Unfortunately, in some situations it is deployDumpnot able to automatically apply the changes. For example, if a trigger function that is used by at least one trigger is deleted. Such situations are resolved manually using migration files.

If schema-keeper is responsible for transferring changes in stored procedures , then migration files are used to transfer other changes in the structure. For example, the doctrine / migrations library is suitable .

Migrations must be applied prior to launch  deployDumpin order to make changes to the structure and resolve possible problem situations.

Work with migrations will be described in more detail in the following sections.

How to establish a process of parallel work on a project by several developers

Let's create a script for full database initialization, which developers run on local machines to bring the structure of local databases in line with the dump stored in VCS. We divide the initialization of the local database into 3 steps:

  1. Import a file with a basic structure, which will be called, for example, base.sql
  2. Application of migrations
  3. Call deployDump

base.sqlIs a starting point on top of which migrations are applied and executed deployDump, that is base.sql + миграции + deployDump = актуальная структура БД. Used  base.sqlexclusively when initializing the database from scratch. Such a file is generated using pg_dump .

We will call the script for complete database initialization The developer's workflow is as follows:

  1. Running in your environment refresh.shto get the current database structure
  2. Start of work on the task, modification of the local database to the needs of the new functionality ( ALTER TABLE ... ADD COLUMNand so on)
  3. After the task is completed, a function call is made saveDumpto commit changes made to the database in VCS
  4. Restart, then verifyDumpto display a list of changes to be included in the migration
  5. Transferring structure changes to the migration file, starting again refresh.shand verifyDump, and if the migration is completed correctly, verifyDumpwill show the absence of differences between the local database and the saved dump

The process described above is compatible with the principles gitflow. Each branch in VCS contains its own version of the dump, and when branches merge, dumps merge. Mergers are performed without additional actions, but if changes were made in the branches, for example, to the same table, a conflict is possible.
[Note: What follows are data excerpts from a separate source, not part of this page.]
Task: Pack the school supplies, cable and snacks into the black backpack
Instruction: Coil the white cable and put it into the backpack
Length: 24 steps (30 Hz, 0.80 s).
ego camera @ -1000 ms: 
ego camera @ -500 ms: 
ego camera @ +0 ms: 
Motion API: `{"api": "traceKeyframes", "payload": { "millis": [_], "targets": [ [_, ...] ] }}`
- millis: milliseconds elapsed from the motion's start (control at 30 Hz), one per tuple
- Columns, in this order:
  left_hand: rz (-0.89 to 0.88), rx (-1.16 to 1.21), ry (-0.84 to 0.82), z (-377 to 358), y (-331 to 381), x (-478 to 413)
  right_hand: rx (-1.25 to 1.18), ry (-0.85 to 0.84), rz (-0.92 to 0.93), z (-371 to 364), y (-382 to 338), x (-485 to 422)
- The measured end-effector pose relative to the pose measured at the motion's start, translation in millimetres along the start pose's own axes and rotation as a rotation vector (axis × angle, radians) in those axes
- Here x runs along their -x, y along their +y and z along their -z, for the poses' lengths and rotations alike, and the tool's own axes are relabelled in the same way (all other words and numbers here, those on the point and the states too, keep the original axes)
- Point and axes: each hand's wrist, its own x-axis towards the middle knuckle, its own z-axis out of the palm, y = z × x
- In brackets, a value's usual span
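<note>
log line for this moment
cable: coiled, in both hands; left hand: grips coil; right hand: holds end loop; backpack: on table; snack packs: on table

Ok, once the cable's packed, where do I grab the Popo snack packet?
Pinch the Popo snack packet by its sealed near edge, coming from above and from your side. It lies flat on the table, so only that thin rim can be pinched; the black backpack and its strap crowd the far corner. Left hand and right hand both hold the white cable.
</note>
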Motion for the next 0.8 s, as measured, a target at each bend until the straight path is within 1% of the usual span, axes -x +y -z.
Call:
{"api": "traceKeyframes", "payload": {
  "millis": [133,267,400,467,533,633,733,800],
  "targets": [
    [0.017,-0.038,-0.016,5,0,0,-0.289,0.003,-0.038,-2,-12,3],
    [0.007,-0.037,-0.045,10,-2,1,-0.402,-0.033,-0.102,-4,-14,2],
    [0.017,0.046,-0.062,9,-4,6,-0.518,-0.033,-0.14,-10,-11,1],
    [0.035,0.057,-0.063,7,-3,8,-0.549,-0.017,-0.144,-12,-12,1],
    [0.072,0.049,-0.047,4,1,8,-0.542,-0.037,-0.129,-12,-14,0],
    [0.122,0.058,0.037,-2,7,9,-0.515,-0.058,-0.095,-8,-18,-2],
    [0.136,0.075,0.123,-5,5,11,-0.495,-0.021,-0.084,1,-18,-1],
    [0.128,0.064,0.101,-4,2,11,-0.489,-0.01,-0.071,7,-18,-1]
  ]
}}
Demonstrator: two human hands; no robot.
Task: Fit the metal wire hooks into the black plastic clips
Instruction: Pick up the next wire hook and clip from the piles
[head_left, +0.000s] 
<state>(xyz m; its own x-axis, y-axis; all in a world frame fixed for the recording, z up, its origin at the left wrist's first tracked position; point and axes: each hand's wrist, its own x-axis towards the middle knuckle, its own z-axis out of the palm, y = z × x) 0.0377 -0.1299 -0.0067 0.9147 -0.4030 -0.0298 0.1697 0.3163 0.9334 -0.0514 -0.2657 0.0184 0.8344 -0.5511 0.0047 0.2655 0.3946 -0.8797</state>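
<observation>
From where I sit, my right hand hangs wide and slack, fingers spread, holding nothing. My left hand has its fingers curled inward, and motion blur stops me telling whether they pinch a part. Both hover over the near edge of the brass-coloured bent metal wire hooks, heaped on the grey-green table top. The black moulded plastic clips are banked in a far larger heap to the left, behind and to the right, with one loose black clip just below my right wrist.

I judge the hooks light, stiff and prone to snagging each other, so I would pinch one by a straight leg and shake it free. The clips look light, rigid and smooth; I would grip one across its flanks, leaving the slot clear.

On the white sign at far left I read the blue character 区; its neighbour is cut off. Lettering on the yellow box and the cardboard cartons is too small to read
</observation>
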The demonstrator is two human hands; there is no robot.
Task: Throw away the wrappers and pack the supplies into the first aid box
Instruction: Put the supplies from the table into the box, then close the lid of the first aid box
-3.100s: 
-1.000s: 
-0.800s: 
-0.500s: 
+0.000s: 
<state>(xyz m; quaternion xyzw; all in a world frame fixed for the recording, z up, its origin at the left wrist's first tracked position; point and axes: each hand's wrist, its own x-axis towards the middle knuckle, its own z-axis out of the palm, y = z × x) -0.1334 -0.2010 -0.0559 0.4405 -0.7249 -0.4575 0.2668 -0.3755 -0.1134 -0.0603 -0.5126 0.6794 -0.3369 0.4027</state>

Consider a conflict situation using the example of a develop branch , from which branch1  and  branch2 are branched , which do not conflict with  develop , but conflict with each other. The task is to merge branch1 and branch2 into develop. For such a case, it is recommended that you first merge branch1 into  develop , and then merge  develop  into branch2 , resolving the conflicts in branch2 , and then merge branch2 into develop. At the stage of conflict resolution, you may have to fix the migration file in branch2so that it matches the final dump, which includes the results of the mergers.

How to safely deploy more changes to the database structure to production environment

The presence in the VCS dump of the current database structure allows you to check the production base for exact compliance with the required structure. This ensures that all the changes that the developers intended were transferred to the production base.

Since DDL in PostgreSQL is transactional , it is recommended that you follow the deployment order so that, in the event of an unexpected error, it is "painless" to perform ROLLBACK:

  1. Start transaction
  2. Perform all migrations in a transaction
  3. In the same transaction, execute deployDump
  4. Without completing the transaction, execute verifyDump. If there are no errors, execute COMMIT. If there are errors, executeROLLBACK

These steps are quite easy to integrate into existing approaches to deploy applications, including zero-downtime.


Thanks to the methods described above, you can squeeze the maximum performance out of “PHP + PostgreSQL” projects, while sacrificing a relatively small amount of development convenience in comparison with the implementation of all business logic in the main application code. Moreover, data processing in PL / pgSQL often looks more transparent and requires less code than the same functionality written in PHP.